Yuhki Tajima, Assistant Professor of Political Science at the University of California, Riverside and an affiliate of the World Bank’s Conflict and Development Team.
Description:
In 1996, reports of communal violence rose steadily throughout the Indonesian archipelago until their peak in 2000, after which incidents of communal violence declined as steadily as they had risen. Besides the well-known cases of Christian-Muslim violence in the Malukus and Central Sulawesi and the indigenous-migrant violence in Kalimantan, this rise in communal violence was also manifested as inter-village clashes and small-town riots in every province in Indonesia. What explains the rise and fall of the incidents in communal violence during this period? Why did some villages and towns experience violence while others remained peaceful? The commonly cited hypotheses that point to the Asian financial crisis, the resignation of Suharto, decentralization, and electoral liberalization are unable to account for the timing of the violence since the rise in violence in 1996 predated the financial crisis (1997), the fall of Suharto (1998), and the passage of decentralization and electoral reforms (1999).

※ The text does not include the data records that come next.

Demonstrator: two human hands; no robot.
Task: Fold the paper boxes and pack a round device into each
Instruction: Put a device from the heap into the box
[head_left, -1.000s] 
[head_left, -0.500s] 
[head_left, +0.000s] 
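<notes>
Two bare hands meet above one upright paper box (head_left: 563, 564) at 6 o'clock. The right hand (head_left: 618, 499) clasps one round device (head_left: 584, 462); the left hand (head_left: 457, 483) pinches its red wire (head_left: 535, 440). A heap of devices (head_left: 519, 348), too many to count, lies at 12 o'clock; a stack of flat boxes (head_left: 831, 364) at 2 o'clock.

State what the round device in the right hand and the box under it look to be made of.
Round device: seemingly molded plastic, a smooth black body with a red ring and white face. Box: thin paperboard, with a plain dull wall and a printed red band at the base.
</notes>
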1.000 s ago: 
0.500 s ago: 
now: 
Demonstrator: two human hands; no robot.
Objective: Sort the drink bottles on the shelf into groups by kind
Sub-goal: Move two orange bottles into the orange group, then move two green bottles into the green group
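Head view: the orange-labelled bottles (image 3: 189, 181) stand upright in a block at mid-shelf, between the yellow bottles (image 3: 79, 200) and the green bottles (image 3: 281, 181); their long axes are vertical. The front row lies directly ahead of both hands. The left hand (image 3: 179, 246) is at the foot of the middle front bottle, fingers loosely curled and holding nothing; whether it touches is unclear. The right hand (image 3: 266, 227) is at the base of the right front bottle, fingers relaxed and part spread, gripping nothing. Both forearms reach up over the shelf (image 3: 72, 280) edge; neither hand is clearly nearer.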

Based on fieldwork, formal modeling, and statistics, it is argue that the withdrawal of the military, characteristic of many authoritarian breakdowns, led to greater violence due to resultant mismatches in formal and informal security institutions. These mismatches emerged because informal security institutions that had developed in the shadow of the military now could no longer rely on the military to intervene in quickly repressing escalations of communal violence. These mismatches were more likely to emerge in locations accustomed to military intervention than in places that had been less exposed to military intervention. Over time, communal violence decreased as non-state actors revise their expectations and adapt informal security institutions. Communal violence could result from these mismatches until locals renegotiated the form of institutions that governed their everyday interactions. The research draws on primary case studies in Lampung and Central Sulawesi and tests the implications of the theory on over 53,000 village observations from the Podes and Census datasets.